Лишь распадом этого движения, близкого к гуманизму Эразма, объясняется ссылка выживших книг в библиотечный ад, где они и пролежали до недавнего времени. Победители иногда уничтожали, чаще — вымарывали или закрашивали то, что полагали неприличным, в особенности это касалось изображений. В 1563 году Тридентский собор начинает наступление на наготу, ведомое армией предков мольеровского Тартюфа. Им было поручено прикрыть гениталии на статуях. В дальнейшем цензура усилилась. Благонамеренным буржуа не нравилось зрелище мочащихся или испражняющихся персонажей, которые часто встречались на картинах Брейгеля и его последователей. Они просили ретушеров скрыть эти сцены. Такая судьба постигла две картины голландского художника Исаака ван Остаде. На одной из картин, датированной 1643 годом, изображалась деревенская ярмарка, церковь, а чуть поодаль в нижнем правом углу некто, сидя на корточках, справлял большую нужду на виду у собаки. Картина принадлежит английской короне.
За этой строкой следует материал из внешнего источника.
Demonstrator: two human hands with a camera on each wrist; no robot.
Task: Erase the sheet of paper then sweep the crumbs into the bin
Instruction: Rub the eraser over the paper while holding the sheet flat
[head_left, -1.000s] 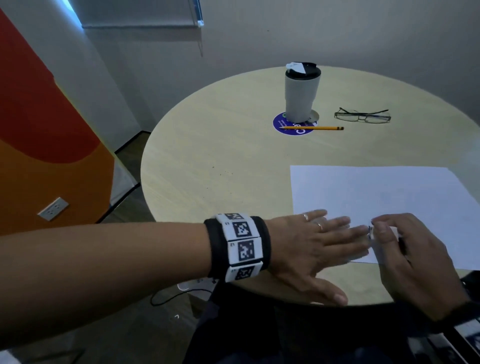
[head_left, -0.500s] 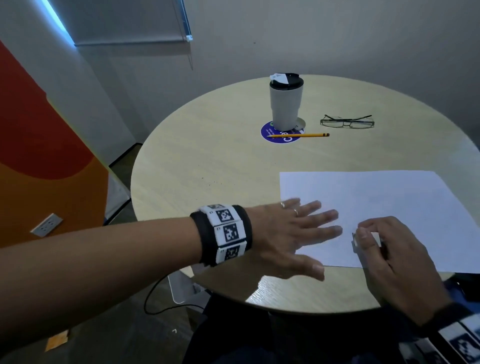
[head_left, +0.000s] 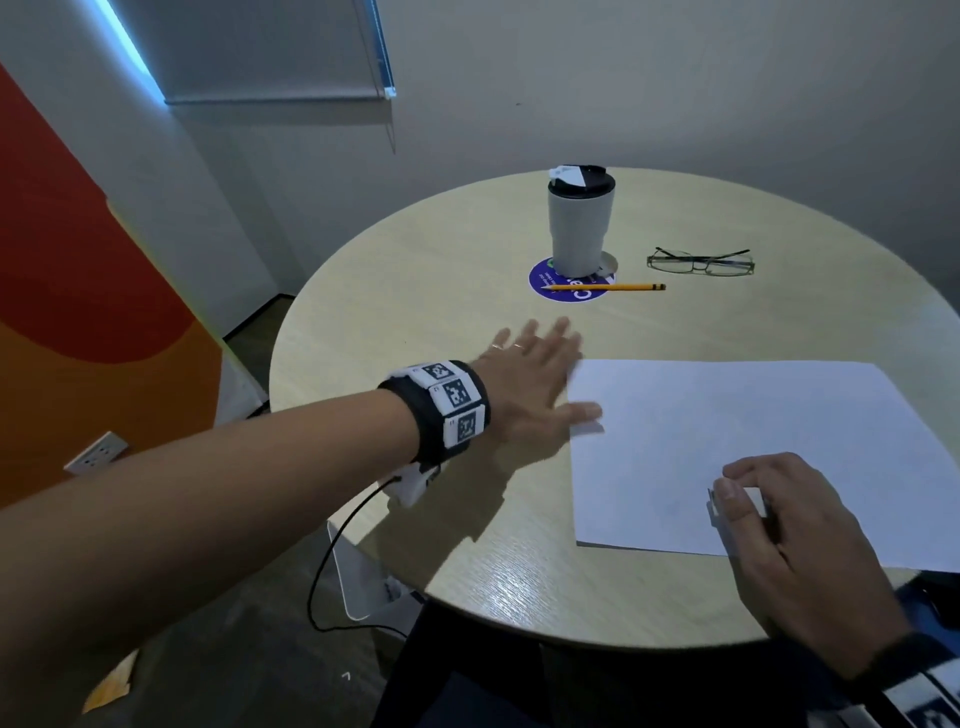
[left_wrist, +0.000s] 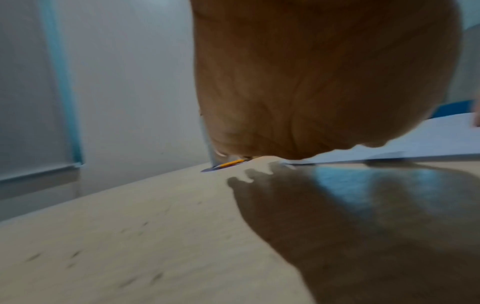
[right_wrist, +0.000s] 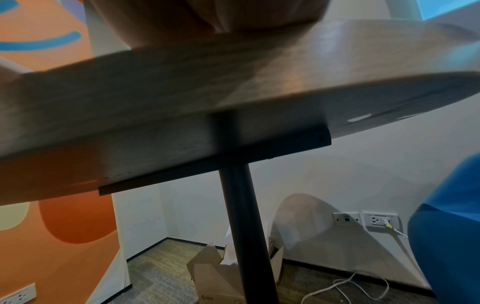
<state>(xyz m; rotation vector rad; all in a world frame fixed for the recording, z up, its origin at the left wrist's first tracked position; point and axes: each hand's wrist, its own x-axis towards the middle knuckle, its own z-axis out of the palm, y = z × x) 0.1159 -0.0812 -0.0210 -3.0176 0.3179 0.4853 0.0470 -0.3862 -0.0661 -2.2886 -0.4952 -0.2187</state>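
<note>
While half a second ago spread flat over the near left corner of the white rectangular paper sheet (head_left: 737, 447), left hand (head_left: 530, 384) now lifted off, fingers straight and released, fingertips beyond the sheet's left edge, thumb touching that edge. Right hand (head_left: 795, 540) unchanged: fingers curled, pinching small white eraser (head_left: 748, 501) against the sheet's near part on the round pale wooden table (head_left: 441, 291).
</note>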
Предположительно около 1903 года, в начале царствования Эдуарда III, эта сцена была скрыта изображением кустарника. К выставке, проходившей в Бэкингемском дворце в 2015 году, картина была отреставрирована и первоначальная сцена восстановлена. На другом полотне, датируемом 1641 годом, крестьянин потрошит свиную тушу, подвешенную за ноги неподалеку от входа на ферму. В 1969 году картина была куплена в Амстердаме богатым американцем — и после реставрации, проведенной в 2014 году, оказалось, что одетый мужчина, изображенный сидящим в левом нижнем углу на стуле, первоначально сидел на корточках и испражнялся.
Художник, как и Брейгель до него, совершенно не был одержим скатологией. Его публика — это обеспеченные люди, буржуа или дворяне, способные оценить его юмористические иллюстрации деревенских нравов. Речь здесь идет не об исключительно реалистических описаниях, но о моральных уроках для высших слоев общества. В середине XVII века новые нормы стыдливости уже прочно установились в этих социальных группах. В январе 1635 года где-то в Испанских Нидерландах дворянин совершает убийство. Впоследствии он будет помилован, а в качестве главного оправдания послужит то, что на вечерней прогулке он тщетно пытался уговорить прохожих оставить его в покое в уединенном месте, чтобы справить естественную потребность, и не желал «быть застигнутым врасплох, совершая то, что требует одиночества». Украсить свой интерьер забавной жанровой сценкой, иллюстрирующей грубость деревенских нравов, значит почувствовать себя значительно благороднее изображенных персонажей. Легкое социальное презрение тем не менее не слишком глубоко. Обе картины Исаака ван Остаде устанавливают прямую связь между сельскими жителями и животным началом в них: собака, которая наблюдает за испражняющимся человеком, на первой картине, и распотрошенная свинья на второй — это единственные два животных, которым так нравятся человеческие экскременты, что они даже поедают их, в том числе (как уже отмечалось выше) в городах.